Logs are often the exhaust from applications made for developers to debug service issues. Even if you’ve gone through the trouble in centralizing them, they might only contain bits of information immediately relevant to your task. Security is a priority for companies, but you can’t escape the financial realities that compel security teams to operate in a cost-effective manner. Security leaders often face the issue of balancing budgetary constraints while not infringing on investigators’ capabilities. If your company is already operating at hyperscale but your teams are struggling when faced with the challenge of maintaining effective visibility over it all, then you make that scale work for your benefit.
The high level flow in Figure 1 shows what we’re trying to accomplish: taking our large data set of raw logs and processing it enough to cut it down to a smaller volume, making it a more usable subset of relevant information. With the exponential growth of log data in the past decade, we’ve seen a greater push for efficiency around log storage and use. The adoption of LogSlash by FoxIO and Uber’s CLP, demonstrate the industry’s hunger for more efficiency by reducing log volume and increasing usability and are both approaches we recommend checking out.
A method many solutions use is log aggregation, such as the “group by” function present in most data manipulation languages. It facilitates granular control over what information is lost at the expense of overall volume reduction. Even within our own security team, generating aggregated data has played a role in cutting down latency and processing costs. Where theory meets practice is often the sticking point. Too much aggregation, and you lose fidelity. Too little, and you lose your budget.

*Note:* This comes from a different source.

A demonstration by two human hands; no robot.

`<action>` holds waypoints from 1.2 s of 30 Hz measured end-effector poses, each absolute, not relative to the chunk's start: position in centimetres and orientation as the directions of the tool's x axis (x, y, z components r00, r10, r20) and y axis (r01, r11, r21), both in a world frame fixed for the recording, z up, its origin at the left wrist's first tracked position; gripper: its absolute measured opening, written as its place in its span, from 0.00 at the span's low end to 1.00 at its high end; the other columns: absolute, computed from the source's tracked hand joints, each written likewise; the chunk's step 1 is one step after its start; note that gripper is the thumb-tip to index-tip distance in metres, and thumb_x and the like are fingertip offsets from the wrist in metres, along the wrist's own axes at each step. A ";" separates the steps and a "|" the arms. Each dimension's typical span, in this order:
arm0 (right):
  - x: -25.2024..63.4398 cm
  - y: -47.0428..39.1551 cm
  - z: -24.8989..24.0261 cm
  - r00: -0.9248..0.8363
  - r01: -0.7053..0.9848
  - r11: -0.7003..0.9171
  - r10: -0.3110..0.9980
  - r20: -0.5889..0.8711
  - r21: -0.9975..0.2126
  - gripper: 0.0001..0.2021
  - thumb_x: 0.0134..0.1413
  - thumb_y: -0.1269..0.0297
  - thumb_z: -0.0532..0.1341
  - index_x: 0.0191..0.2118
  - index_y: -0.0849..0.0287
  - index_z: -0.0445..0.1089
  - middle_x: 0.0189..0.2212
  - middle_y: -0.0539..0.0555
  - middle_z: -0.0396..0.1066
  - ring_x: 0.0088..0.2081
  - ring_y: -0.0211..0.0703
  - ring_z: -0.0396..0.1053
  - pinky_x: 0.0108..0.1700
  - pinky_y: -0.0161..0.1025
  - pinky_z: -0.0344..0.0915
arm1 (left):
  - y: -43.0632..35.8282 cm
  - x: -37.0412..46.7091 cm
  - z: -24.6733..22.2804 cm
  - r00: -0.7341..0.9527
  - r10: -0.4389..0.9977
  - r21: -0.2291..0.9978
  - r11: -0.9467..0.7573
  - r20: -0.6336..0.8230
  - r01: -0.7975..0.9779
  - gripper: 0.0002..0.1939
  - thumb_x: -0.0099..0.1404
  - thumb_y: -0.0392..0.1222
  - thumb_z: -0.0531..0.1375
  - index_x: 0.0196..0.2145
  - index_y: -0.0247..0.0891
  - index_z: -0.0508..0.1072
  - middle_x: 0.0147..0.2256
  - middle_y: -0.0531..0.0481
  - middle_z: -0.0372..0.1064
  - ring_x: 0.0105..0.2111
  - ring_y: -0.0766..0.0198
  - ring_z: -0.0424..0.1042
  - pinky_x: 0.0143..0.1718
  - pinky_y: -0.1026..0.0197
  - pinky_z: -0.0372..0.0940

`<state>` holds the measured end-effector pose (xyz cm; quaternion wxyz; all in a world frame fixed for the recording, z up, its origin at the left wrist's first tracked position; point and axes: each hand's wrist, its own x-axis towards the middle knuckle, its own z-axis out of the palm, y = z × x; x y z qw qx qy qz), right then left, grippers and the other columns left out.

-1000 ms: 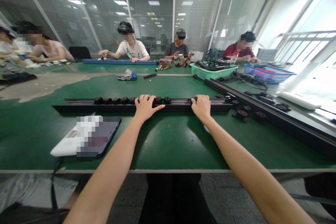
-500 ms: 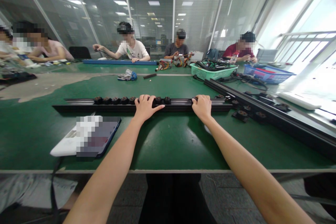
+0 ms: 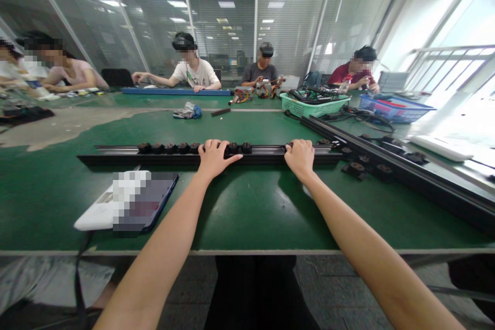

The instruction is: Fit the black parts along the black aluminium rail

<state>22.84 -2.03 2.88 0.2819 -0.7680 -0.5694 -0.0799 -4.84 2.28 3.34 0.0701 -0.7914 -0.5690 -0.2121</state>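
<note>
A long black metal channel (image 3: 266, 159) lies crosswise on the green table. Black socket blocks (image 3: 170, 148) sit in a row along its left and middle part. My left hand (image 3: 213, 159) rests over the row with fingers spread and thumb stretched to the right along the channel; socket blocks show on both sides of it. Farther right, my right hand (image 3: 300, 156) is closed at the channel, its fingers curled round a small black socket block (image 3: 287, 147) that is mostly hidden.
Loose socket blocks (image 3: 355, 170) lie right, beside another long black channel (image 3: 406, 170). At left lie a white device (image 3: 104, 206) and a phone (image 3: 164, 201). Farther back are a green basket (image 3: 309, 109) of cables, a blue basket (image 3: 398, 113), a glove (image 3: 188, 111) and several co-workers.
My right hand has shifted slightly to the right along the channel. My left hand stays in place. Across the table, one co-worker's outstretched hand has moved a little left.
</note>
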 end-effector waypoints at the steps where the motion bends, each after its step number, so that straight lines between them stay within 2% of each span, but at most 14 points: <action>1: 22.9 -2.1 2.9 0.336 0.921 -0.192 0.830 0.444 -0.338 0.16 0.65 0.64 0.53 0.48 0.66 0.74 0.51 0.68 0.73 0.56 0.61 0.61 0.54 0.50 0.57 | 2.3 -4.8 3.3 0.263 0.872 0.131 -0.343 0.414 0.930 0.34 0.67 0.71 0.53 0.58 0.44 0.71 0.58 0.37 0.65 0.61 0.42 0.56 0.61 0.41 0.50; 9: 23.3 -1.9 3.0 0.318 0.936 -0.181 0.805 0.502 -0.303 0.18 0.64 0.59 0.53 0.45 0.66 0.75 0.47 0.70 0.74 0.52 0.62 0.63 0.53 0.53 0.56 | 2.1 -4.8 3.5 0.260 0.879 0.133 -0.336 0.400 0.933 0.35 0.67 0.71 0.52 0.59 0.45 0.71 0.59 0.37 0.65 0.62 0.42 0.55 0.61 0.41 0.49; 15: 23.8 -1.7 2.6 0.351 0.922 -0.179 0.761 0.546 -0.344 0.23 0.64 0.50 0.56 0.51 0.66 0.72 0.48 0.69 0.72 0.52 0.60 0.62 0.53 0.51 0.57 | 2.1 -4.8 3.5 0.253 0.885 0.137 -0.328 0.391 0.935 0.35 0.67 0.71 0.52 0.59 0.46 0.70 0.59 0.38 0.65 0.62 0.42 0.54 0.61 0.42 0.49; 21: 24.7 -1.3 2.0 0.337 0.918 -0.144 0.775 0.534 -0.371 0.21 0.62 0.48 0.59 0.44 0.64 0.76 0.45 0.67 0.71 0.50 0.58 0.61 0.54 0.50 0.57 | 2.2 -4.9 3.3 0.259 0.877 0.133 -0.336 0.404 0.932 0.35 0.67 0.72 0.52 0.59 0.45 0.71 0.59 0.38 0.65 0.61 0.42 0.54 0.62 0.41 0.49; 25: 24.9 -1.1 1.9 0.340 0.916 -0.154 0.789 0.512 -0.370 0.20 0.61 0.50 0.60 0.44 0.64 0.76 0.44 0.66 0.72 0.50 0.58 0.61 0.55 0.50 0.57 | 2.2 -4.9 3.3 0.257 0.874 0.130 -0.335 0.412 0.933 0.34 0.67 0.71 0.52 0.59 0.45 0.71 0.59 0.38 0.65 0.62 0.43 0.55 0.62 0.42 0.49; 36: 25.0 -0.8 1.7 0.351 0.905 -0.153 0.796 0.493 -0.396 0.18 0.64 0.50 0.57 0.41 0.60 0.76 0.41 0.63 0.73 0.49 0.57 0.61 0.54 0.51 0.54 | 2.2 -4.8 3.3 0.257 0.876 0.134 -0.337 0.409 0.932 0.35 0.67 0.71 0.52 0.59 0.46 0.71 0.59 0.38 0.65 0.61 0.42 0.55 0.61 0.41 0.49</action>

Figure 1: Raw logs are processed and converted into an aggregated dataset lowering the volume of data
Next, we discuss an OCI-made method that balances fidelity with cost.
The Threat Intelligence Center team selected Data Flow with Object Storage because it was the most efficient solution that scales and minimizes operational overhead. Data Flow runs Apache Spark™ in an ephemeral manner, meaning you only pay for when it’s running. You can keep the compressed data and the uncompressed reduced dataset in Object Storage where it’s cheap. Because it’s in Object Storage, you can configure automated lifecycle or retention policies to suit your needs. You can also keep data within the region it already existed in, which can help you adhere to and address compliance and data sovereignty concerns.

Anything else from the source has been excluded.